Une vague de protestations qui inquiète les parents
Les manifestations spontanées se sont multipliées dans divers établissements scolaires du pays. Les associations de parents d’élèves ont rapidement réagi face à ce qu’elles qualifient de « protestations suspectes et surprises », s’inquiétant particulièrement du fait que leurs enfants auraient été mobilisés via des réseaux sociaux.
À l’instar de la récente affaire criminelle à Boumedfaa qui avait suscité l’inquiétude des habitants (source), ces manifestations génèrent une préoccupation croissante chez les parents.
La réaction des autorités éducatives
Le ministre de l’Éducation nationale a tenu à clarifier la situation lors d’une déclaration officielle. Il a notamment souligné l’importance de maintenir un environnement scolaire serein en cette période cruciale de l’année.

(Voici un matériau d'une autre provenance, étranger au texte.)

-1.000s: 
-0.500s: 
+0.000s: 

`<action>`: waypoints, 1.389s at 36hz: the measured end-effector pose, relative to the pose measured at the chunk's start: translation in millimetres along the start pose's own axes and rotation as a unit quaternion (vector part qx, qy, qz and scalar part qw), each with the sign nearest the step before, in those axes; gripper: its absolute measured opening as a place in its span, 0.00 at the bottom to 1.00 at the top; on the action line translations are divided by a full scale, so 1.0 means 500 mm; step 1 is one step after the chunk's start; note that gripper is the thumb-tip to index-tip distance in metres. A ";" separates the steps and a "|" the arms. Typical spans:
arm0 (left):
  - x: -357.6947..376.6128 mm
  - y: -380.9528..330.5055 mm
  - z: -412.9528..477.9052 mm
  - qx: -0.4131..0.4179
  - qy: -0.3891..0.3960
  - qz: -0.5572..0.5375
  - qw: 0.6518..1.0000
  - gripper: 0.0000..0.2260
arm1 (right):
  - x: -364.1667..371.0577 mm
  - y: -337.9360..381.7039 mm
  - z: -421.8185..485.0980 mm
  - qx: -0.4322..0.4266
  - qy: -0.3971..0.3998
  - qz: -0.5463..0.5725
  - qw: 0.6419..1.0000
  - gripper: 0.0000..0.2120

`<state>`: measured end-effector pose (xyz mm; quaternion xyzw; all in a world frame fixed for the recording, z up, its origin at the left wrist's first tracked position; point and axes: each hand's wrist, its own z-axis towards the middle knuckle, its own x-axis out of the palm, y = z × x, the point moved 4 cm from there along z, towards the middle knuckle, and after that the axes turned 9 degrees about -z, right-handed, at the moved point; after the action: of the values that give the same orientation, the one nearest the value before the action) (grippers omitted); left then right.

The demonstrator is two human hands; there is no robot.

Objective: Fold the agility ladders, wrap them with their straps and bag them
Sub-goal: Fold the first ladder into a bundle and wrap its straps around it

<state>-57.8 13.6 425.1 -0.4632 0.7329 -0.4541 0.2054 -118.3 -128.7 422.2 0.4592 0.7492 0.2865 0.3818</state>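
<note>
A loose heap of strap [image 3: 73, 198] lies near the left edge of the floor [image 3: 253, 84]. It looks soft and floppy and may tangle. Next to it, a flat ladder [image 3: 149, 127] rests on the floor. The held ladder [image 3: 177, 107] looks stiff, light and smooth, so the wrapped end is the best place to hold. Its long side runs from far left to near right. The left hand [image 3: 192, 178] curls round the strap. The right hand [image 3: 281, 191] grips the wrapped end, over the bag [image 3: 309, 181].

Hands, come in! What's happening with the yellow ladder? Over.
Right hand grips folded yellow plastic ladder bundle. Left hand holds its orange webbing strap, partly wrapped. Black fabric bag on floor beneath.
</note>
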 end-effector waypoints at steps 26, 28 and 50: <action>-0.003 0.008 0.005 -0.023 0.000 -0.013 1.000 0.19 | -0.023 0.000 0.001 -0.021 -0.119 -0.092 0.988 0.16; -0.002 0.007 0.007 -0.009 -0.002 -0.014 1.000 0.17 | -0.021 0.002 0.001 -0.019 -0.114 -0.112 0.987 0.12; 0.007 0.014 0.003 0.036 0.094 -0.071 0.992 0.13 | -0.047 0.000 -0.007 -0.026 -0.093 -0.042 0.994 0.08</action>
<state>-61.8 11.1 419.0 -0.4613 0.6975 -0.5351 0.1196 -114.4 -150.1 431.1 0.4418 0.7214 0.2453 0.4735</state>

Concernant les cours particuliers, il a formellement démenti toute intention d’interdiction, les considérant comme une opportunité d’apprentissage complémentaire.

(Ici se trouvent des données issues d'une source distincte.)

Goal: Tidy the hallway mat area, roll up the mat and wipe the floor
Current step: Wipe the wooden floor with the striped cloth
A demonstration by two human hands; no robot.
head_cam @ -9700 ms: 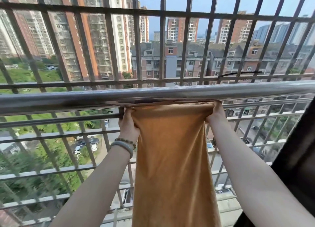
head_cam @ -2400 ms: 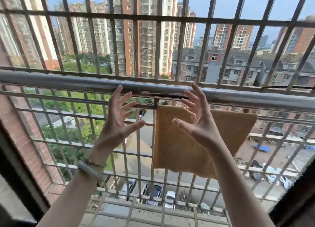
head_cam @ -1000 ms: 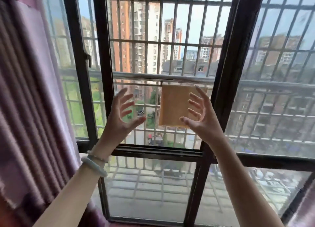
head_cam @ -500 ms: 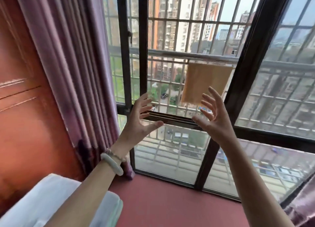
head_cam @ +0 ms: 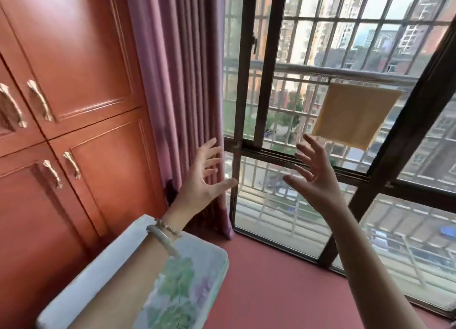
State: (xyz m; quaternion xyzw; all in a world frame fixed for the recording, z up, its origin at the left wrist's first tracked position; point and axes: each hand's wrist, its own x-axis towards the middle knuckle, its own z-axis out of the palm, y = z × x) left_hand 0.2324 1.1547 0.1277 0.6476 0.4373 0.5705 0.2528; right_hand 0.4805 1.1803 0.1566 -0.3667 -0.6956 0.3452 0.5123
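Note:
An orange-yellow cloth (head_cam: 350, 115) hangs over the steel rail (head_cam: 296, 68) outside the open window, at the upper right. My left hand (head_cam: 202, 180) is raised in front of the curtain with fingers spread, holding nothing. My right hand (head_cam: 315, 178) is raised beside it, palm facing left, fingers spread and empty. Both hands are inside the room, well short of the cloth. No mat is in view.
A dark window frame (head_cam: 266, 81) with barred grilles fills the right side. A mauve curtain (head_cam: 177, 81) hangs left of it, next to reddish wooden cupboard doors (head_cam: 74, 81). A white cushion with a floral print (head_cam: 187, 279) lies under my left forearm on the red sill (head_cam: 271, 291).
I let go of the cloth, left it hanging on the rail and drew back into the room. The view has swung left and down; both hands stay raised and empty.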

Des mesures concrètes annoncées
Pour répondre aux préoccupations, le ministère a annoncé plusieurs initiatives, dont la modernisation du Conseil national des programmes et la création d’une commission nationale pour la qualité de l’éducation. Ces mesures s’inscrivent dans un contexte plus large de réformes, rappelant les récentes actions de l’Ordre des vétérinaires concernant leur statut (source).
Face à la situation actuelle, les autorités ont également renforcé la sécurité dans les établissements, s’inspirant des mesures prises récemment pour protéger les mosquées contre le vol (source).
Appel à la vigilance et au dialogue
Les associations de parents d’élèves, par la voix de leur président Ahmed Khaled, appellent à une plus grande vigilance et à un dialogue renforcé entre les établissements scolaires et les familles. Cette situation rappelle l’importance d’une approche coordonnée face aux défis sécuritaires, comme le souligne le récent rapport d’Aytaf sur la menace terroriste en Afrique (source).